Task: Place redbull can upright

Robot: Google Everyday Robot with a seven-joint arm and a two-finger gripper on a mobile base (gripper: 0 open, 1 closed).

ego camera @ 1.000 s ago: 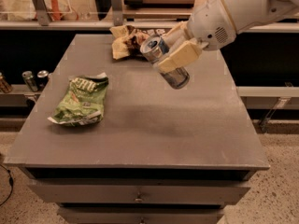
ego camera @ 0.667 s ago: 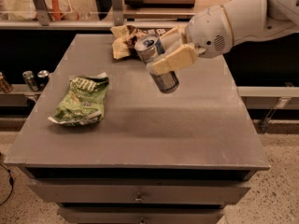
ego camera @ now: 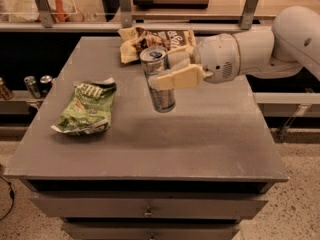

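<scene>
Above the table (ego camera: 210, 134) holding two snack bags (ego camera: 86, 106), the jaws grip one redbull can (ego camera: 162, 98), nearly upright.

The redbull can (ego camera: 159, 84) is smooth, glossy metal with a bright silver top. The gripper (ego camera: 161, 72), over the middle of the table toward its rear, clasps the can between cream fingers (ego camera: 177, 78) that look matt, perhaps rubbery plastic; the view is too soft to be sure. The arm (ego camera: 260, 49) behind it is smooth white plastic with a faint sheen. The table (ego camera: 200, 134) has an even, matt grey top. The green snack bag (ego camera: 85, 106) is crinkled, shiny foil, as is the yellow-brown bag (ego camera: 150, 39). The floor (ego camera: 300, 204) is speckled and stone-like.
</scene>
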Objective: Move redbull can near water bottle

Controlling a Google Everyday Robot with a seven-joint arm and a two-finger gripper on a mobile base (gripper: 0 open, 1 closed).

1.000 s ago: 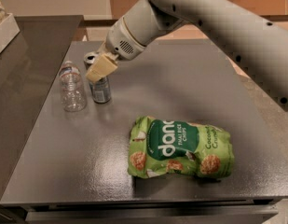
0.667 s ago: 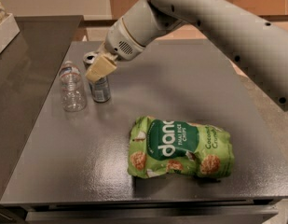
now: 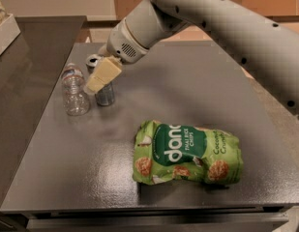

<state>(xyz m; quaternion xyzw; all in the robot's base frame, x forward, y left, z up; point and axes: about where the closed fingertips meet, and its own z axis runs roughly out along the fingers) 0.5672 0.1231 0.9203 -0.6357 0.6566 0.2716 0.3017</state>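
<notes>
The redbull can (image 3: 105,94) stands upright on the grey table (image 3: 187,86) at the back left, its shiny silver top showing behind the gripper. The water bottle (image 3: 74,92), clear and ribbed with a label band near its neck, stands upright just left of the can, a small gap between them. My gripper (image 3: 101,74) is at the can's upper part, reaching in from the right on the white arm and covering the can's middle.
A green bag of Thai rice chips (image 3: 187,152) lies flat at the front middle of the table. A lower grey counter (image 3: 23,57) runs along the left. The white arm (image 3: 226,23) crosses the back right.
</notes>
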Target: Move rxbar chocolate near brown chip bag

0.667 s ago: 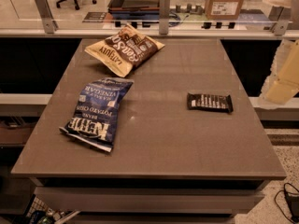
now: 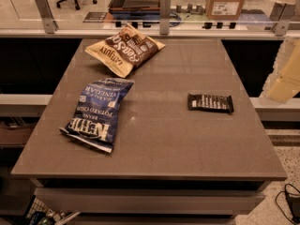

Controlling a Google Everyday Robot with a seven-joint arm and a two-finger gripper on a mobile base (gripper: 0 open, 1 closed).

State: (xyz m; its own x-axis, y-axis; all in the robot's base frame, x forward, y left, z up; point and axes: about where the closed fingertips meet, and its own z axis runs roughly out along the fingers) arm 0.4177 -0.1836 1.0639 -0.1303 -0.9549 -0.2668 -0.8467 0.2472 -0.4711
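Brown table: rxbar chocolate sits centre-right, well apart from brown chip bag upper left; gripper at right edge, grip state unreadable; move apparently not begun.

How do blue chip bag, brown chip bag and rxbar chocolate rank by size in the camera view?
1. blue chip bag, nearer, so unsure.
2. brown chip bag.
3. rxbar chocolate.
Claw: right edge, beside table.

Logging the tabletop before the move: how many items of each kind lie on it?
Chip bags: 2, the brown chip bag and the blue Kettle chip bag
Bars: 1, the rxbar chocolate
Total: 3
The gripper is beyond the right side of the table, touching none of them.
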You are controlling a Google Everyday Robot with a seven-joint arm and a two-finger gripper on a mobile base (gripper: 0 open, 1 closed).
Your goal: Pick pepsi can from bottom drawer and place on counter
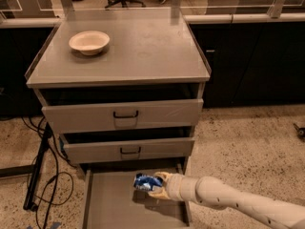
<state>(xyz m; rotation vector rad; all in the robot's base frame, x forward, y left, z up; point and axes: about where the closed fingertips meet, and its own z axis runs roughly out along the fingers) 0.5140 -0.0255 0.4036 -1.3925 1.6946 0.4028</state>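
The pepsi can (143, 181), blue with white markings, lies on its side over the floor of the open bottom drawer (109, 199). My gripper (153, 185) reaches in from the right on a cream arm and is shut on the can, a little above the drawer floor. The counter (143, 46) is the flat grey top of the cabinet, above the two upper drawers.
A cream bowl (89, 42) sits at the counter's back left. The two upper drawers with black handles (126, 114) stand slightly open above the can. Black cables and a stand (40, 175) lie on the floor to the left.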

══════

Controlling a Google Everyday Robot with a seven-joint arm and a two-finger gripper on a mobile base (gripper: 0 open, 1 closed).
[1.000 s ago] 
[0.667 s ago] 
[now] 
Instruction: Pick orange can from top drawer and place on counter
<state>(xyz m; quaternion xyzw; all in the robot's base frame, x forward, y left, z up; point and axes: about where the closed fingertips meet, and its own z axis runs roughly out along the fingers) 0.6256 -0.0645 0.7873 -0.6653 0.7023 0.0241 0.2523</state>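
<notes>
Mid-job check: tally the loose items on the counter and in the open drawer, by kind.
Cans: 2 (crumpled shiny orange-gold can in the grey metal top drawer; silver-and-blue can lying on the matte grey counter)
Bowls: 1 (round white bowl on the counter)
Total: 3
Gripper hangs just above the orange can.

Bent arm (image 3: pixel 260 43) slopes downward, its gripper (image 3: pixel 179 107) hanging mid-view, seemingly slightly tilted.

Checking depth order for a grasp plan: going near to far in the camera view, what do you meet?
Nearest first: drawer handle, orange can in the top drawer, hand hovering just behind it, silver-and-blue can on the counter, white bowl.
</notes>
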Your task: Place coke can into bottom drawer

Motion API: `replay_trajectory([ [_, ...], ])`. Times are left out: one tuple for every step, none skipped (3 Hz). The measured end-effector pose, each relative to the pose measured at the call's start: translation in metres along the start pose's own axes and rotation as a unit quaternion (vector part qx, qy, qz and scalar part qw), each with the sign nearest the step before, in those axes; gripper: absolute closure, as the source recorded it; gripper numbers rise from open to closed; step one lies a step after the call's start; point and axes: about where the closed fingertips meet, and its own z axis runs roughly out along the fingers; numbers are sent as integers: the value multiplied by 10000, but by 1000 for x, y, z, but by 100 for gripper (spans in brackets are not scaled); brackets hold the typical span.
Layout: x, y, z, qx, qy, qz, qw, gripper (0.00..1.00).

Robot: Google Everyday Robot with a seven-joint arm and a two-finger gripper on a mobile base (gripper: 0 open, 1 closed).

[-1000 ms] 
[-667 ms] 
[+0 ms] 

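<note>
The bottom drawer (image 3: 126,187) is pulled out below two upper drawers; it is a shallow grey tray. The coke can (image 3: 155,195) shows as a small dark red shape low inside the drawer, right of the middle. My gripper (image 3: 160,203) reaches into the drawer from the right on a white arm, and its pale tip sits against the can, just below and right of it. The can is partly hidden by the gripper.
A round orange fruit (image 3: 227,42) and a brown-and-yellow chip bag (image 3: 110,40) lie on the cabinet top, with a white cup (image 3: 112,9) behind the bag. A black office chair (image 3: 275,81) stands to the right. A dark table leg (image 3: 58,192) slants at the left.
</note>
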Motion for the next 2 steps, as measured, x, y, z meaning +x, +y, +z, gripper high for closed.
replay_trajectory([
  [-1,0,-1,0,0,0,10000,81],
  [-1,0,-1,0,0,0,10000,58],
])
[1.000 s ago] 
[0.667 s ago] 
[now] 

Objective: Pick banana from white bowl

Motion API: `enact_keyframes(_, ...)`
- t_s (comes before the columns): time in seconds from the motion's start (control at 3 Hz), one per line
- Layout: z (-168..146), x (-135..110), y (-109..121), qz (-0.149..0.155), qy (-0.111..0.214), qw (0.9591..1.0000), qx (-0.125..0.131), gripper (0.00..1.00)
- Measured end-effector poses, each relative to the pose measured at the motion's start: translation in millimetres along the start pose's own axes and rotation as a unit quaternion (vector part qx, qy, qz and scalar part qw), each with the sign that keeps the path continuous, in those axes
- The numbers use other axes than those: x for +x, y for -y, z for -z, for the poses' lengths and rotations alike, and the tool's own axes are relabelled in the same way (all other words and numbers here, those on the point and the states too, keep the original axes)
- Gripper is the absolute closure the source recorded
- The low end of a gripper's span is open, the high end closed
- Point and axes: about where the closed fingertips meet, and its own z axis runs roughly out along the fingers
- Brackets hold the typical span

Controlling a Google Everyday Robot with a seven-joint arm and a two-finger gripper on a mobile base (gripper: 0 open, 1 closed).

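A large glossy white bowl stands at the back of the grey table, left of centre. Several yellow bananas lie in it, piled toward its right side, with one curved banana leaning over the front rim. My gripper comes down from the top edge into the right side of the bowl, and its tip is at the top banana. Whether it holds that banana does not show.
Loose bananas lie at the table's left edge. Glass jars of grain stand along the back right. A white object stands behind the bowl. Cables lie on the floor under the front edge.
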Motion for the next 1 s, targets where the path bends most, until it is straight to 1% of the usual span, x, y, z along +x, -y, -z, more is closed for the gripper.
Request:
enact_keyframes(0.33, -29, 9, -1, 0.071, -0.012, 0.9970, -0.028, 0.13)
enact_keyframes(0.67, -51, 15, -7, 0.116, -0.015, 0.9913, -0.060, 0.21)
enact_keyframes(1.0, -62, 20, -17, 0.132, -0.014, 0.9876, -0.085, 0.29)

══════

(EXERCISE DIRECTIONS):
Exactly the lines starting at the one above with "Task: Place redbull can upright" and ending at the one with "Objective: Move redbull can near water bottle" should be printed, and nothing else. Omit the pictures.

(EXPECTED ANSWER):
Task: Place redbull can upright

Robot: Google Everyday Robot with a seven-joint arm and a two-finger gripper on a mobile base (gripper: 0 open, 1 closed).

ego camera @ 1.000 s ago: 
ego camera @ 0.667 s ago: 
ego camera @ now: 

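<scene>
Above the table (ego camera: 210, 134) holding two snack bags (ego camera: 86, 106), the jaws grip one redbull can (ego camera: 162, 98), nearly upright.

The redbull can (ego camera: 159, 84) is smooth, glossy metal with a bright silver top. The gripper (ego camera: 161, 72), over the middle of the table toward its rear, clasps the can between cream fingers (ego camera: 177, 78) that look matt, perhaps rubbery plastic; the view is too soft to be sure. The arm (ego camera: 260, 49) behind it is smooth white plastic with a faint sheen. The table (ego camera: 200, 134) has an even, matt grey top. The green snack bag (ego camera: 85, 106) is crinkled, shiny foil, as is the yellow-brown bag (ego camera: 150, 39). The floor (ego camera: 300, 204) is speckled and stone-like.
</scene>
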Objective: Move redbull can near water bottle

No more work remains on this exercise.